Rafael Nadal convivió a lo largo de su carrera con muchos momentos de gloria deportiva como así también con otros muy difíciles de sobrellevar. Disfrutó sus 22 títulos de Grand Slam, sus dos medallas de oro en los Juegos Olímpicos y aquellas batallas contra Novak Djokovic y Roger Federer tanto como padeció con las lesiones. Y ahora, a poco de cumplirse un mes de su retiro jugando la Copa Davis, el mallorquín se explayó sobre aquel drama.
«Pasé por un momento muy difícil, mentalmente, hace unos años. El dolor físico era algo a lo que estaba muy acostumbrado, pero hubo momentos en la cancha en que tenía problemas para controlar la respiración y no podía jugar a mi mejor nivel. No tengo problema en admitirlo ahora. Al fin y al cabo somos seres humanos, no superhéroes», contó en una carta abierta publicada en el sitio inglés The Players’ Tribune.

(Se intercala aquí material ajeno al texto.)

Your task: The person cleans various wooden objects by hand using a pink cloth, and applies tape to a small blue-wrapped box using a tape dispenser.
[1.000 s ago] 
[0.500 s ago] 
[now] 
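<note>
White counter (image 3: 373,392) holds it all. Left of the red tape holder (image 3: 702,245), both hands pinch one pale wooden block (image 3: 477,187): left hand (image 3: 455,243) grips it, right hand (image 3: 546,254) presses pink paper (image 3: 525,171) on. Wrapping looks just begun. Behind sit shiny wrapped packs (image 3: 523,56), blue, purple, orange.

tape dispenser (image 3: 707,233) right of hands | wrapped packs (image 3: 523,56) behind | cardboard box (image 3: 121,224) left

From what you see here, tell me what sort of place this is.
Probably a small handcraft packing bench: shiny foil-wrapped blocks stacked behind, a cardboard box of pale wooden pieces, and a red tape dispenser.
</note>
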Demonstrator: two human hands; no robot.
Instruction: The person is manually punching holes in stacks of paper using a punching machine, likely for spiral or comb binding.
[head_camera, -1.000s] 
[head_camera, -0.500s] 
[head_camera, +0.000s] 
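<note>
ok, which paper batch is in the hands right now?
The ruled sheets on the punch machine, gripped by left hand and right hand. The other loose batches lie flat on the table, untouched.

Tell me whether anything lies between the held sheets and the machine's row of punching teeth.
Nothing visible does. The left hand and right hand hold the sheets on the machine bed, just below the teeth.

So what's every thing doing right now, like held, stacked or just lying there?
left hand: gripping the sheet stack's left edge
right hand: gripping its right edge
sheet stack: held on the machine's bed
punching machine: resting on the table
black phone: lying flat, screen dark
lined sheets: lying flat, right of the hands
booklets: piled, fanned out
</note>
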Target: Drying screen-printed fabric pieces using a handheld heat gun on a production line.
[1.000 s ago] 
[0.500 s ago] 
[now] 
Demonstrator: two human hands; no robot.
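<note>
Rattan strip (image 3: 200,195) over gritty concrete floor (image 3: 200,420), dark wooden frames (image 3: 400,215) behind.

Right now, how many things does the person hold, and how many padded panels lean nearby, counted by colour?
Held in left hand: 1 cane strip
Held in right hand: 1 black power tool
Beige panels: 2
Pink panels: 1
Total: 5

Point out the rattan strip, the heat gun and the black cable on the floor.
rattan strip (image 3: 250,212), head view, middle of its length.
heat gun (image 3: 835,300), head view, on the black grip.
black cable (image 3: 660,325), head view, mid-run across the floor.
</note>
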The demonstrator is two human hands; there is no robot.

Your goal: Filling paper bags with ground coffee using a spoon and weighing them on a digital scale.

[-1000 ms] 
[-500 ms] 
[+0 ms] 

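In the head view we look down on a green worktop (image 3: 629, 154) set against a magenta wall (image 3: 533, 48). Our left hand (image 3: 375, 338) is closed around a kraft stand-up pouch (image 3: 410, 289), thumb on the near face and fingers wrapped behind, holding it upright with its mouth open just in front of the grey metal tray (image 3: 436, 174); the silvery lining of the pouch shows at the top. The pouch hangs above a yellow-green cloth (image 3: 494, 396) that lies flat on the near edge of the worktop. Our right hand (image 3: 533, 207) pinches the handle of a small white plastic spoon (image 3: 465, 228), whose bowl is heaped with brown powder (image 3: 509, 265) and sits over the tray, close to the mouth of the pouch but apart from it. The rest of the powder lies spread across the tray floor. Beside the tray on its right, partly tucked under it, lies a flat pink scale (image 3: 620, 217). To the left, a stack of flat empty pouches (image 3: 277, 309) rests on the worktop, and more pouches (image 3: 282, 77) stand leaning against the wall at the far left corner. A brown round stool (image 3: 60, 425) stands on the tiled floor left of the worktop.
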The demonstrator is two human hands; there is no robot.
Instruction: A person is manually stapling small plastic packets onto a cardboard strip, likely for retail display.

La primera y la más grave de las lesiones que sufrió Nadal fue cuando tenía 17 años. Todavía no había ganado el primero de sus 92 títulos y muy pocos se animaban a hablar de él como el nuevo «rey del polvo de ladrillo». Padeció lo que se conoce como síndrome de MüllerWeiss, una enfermedad crónica que deforma el escafoides de los pies. «Me dijeron que probablemente nunca volvería a jugar al tenis. Aprendí que todo puede terminar en un instante. No es sólo una pequeña fisura en el pie; es una enfermedad que no tiene cura, sólo tratamiento», explicó Nadal.
«Pasaba de la alegría más grande a despertarme a la mañana siguiente casi sin poder caminar. Pasé muchos días en casa llorando, pero fue una gran lección de humildad y tuve la suerte de tener una familia que siempre estuvo ahí y que está muy cerca mío en todo momento», agregó.
Siempre se reconoció a Toni Nadal, su tío y entrenador, como la mayor influencia que tuvo en su gloriosa carrera. Sin embargo, en ese caso señaló a Sebastián, su papá, como alguien muy importante no sólo en su crianza sino también en su recorrido en el tenis. «Fue la verdadera influencia que tuve en mi vida. Siempre fue muy positivo. ‘Encontraremos una solución’, me dijo. ‘Hay otras cosas en la vida aparte del tenis’. Escuchaba esas palabras y apenas podía procesarlo, pero por fortuna, después de mucho dolor, cirugías, rehabilitación y lágrimas, se encontró una solución y durante todos estos años fui capaz de resistir», detalló.
Fue tal el padecimiento del español con su físico que se animó a contar algo desconocido hasta el momento. «Hubo meses en los que pensé en tomarme un descanso absoluto del tenis para limpiar mi mente. Trabajé en ello cada día para mejorar, lo superé mirando siempre hacia adelante y, poco a poco, volví a ser yo mismo. De lo que estoy más orgulloso, a pesar de haber luchado, es de que nunca me rendí, siempre di el máximo», explicó.
«El jugador que se ve en el centro de la cancha con un trofeo es una persona agotada, aliviada, feliz, agradecida, pero sólo una persona. Afortunadamente no llegué al punto de no poder controlar cosas como la ansiedad, pero todos los jugadores pasan por momentos de dificultad para controlar la mente y cuando eso sucede es difícil tener el control total sobre tu juego», añadió.